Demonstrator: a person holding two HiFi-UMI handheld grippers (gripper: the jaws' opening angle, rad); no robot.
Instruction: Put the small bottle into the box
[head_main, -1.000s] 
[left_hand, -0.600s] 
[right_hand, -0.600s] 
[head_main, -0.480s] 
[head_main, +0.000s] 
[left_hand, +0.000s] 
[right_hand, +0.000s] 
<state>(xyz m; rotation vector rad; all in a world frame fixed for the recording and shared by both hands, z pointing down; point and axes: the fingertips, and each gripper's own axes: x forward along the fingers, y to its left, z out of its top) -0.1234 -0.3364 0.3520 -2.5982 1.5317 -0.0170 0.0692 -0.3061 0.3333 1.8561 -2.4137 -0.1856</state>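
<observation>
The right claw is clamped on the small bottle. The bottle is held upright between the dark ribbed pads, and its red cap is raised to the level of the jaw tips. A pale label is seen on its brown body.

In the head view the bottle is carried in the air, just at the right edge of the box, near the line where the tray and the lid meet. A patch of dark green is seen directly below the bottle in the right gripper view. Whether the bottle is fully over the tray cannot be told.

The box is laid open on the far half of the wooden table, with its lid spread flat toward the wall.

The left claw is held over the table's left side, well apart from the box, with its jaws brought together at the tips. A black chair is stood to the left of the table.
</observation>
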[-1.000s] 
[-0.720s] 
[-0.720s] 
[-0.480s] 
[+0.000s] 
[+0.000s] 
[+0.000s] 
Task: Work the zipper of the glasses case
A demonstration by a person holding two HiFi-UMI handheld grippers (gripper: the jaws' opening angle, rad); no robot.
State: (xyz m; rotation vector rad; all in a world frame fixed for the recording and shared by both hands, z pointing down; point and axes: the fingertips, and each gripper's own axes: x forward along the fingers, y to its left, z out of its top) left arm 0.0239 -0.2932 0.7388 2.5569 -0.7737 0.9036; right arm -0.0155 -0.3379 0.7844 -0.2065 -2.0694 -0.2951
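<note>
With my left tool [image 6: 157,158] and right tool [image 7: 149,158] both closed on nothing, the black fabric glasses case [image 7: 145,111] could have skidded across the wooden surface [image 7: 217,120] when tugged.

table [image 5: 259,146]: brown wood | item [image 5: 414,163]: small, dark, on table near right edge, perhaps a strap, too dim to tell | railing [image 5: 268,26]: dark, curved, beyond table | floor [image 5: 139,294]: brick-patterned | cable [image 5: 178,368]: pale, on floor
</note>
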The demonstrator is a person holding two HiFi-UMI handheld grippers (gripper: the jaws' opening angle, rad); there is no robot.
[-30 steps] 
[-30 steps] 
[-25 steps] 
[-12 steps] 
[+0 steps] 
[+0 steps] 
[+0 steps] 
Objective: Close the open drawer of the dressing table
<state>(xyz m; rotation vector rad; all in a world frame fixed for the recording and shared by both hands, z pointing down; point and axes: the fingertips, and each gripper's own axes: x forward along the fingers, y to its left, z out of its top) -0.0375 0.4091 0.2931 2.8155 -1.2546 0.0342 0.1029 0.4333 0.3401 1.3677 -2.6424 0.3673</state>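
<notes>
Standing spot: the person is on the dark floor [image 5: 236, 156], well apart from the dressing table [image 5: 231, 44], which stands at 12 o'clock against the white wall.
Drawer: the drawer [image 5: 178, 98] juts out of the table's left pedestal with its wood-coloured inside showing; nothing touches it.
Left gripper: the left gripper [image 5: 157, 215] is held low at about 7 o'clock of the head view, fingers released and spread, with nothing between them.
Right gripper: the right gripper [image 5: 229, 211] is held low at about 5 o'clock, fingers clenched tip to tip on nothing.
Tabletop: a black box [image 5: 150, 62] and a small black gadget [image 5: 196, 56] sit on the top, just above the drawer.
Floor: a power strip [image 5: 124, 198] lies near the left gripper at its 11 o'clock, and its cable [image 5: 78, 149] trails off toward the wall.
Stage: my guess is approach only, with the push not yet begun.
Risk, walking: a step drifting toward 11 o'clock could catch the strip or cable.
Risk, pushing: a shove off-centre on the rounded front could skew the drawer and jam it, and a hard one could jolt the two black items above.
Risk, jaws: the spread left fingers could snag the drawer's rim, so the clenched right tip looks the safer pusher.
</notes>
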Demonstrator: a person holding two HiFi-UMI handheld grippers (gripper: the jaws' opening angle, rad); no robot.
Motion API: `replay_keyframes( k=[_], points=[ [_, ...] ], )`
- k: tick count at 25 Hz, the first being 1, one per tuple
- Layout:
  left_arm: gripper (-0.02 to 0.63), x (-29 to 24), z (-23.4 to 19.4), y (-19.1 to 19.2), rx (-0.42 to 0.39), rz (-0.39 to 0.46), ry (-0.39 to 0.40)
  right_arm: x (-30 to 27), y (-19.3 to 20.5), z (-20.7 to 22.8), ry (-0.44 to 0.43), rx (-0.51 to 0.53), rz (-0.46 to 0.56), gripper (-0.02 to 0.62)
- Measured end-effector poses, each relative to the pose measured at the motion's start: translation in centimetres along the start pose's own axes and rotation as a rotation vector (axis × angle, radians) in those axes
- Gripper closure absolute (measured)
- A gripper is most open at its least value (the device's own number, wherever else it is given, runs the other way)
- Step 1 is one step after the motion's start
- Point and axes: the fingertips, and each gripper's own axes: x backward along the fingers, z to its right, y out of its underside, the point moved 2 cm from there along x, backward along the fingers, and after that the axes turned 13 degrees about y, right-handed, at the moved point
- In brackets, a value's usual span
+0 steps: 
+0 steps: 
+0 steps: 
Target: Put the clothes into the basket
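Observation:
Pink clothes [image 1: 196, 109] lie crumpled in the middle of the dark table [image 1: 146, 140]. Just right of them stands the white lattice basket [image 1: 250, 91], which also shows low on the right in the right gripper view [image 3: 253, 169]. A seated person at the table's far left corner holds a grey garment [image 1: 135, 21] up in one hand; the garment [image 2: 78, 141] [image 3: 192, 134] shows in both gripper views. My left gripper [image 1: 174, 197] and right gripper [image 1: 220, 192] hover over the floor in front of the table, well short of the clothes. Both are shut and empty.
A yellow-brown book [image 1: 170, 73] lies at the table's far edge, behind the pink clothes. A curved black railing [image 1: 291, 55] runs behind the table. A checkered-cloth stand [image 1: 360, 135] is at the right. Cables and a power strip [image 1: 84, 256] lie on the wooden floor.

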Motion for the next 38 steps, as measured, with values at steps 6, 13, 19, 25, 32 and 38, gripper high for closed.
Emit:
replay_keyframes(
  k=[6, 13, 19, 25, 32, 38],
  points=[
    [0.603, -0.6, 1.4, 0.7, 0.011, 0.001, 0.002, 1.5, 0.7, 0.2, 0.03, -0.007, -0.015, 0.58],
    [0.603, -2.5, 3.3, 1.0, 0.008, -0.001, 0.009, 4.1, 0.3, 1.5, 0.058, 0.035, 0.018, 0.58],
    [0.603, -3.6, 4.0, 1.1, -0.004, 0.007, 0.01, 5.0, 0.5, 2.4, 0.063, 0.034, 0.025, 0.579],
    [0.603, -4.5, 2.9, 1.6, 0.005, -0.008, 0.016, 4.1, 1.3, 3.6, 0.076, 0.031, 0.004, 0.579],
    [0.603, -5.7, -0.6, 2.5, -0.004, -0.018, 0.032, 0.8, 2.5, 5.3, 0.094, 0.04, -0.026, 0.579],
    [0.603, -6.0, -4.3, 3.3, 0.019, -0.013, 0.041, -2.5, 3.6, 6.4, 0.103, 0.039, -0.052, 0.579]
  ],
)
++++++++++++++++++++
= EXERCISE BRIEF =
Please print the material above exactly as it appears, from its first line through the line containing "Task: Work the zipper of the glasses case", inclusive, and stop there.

= COMPLETED EXERCISE =
Demonstrator: a person holding two HiFi-UMI handheld grippers (gripper: the jaws' opening angle, rad); no robot.
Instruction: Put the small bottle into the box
[head_main, -1.000s] 
[left_hand, -0.600s] 
[right_hand, -0.600s] 
[head_main, -0.480s] 
[head_main, +0.000s] 
[left_hand, +0.000s] 
[right_hand, +0.000s] 
<state>(xyz m; rotation vector rad; all in a world frame fixed for the recording and shared by both hands, z pointing down; point and axes: the fingertips, and each gripper's own axes: x forward along the fingers, y to its left, z out of its top) -0.1234 -0.3364 0.3520 -2.5982 1.5317 -0.0170 0.0692 -0.3061 0.3333 1.8561 -2.4137 -0.1856</state>
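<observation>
The right claw is clamped on the small bottle. The bottle is held upright between the dark ribbed pads, and its red cap is raised to the level of the jaw tips. A pale label is seen on its brown body.

In the head view the bottle is carried in the air, just at the right edge of the box, near the line where the tray and the lid meet. A patch of dark green is seen directly below the bottle in the right gripper view. Whether the bottle is fully over the tray cannot be told.

The box is laid open on the far half of the wooden table, with its lid spread flat toward the wall.

The left claw is held over the table's left side, well apart from the box, with its jaws brought together at the tips. A black chair is stood to the left of the table.
</observation>
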[-1.000s] 
[-0.720s] 
[-0.720s] 
[-0.480s] 
[+0.000s] 
[+0.000s] 
[+0.000s] 
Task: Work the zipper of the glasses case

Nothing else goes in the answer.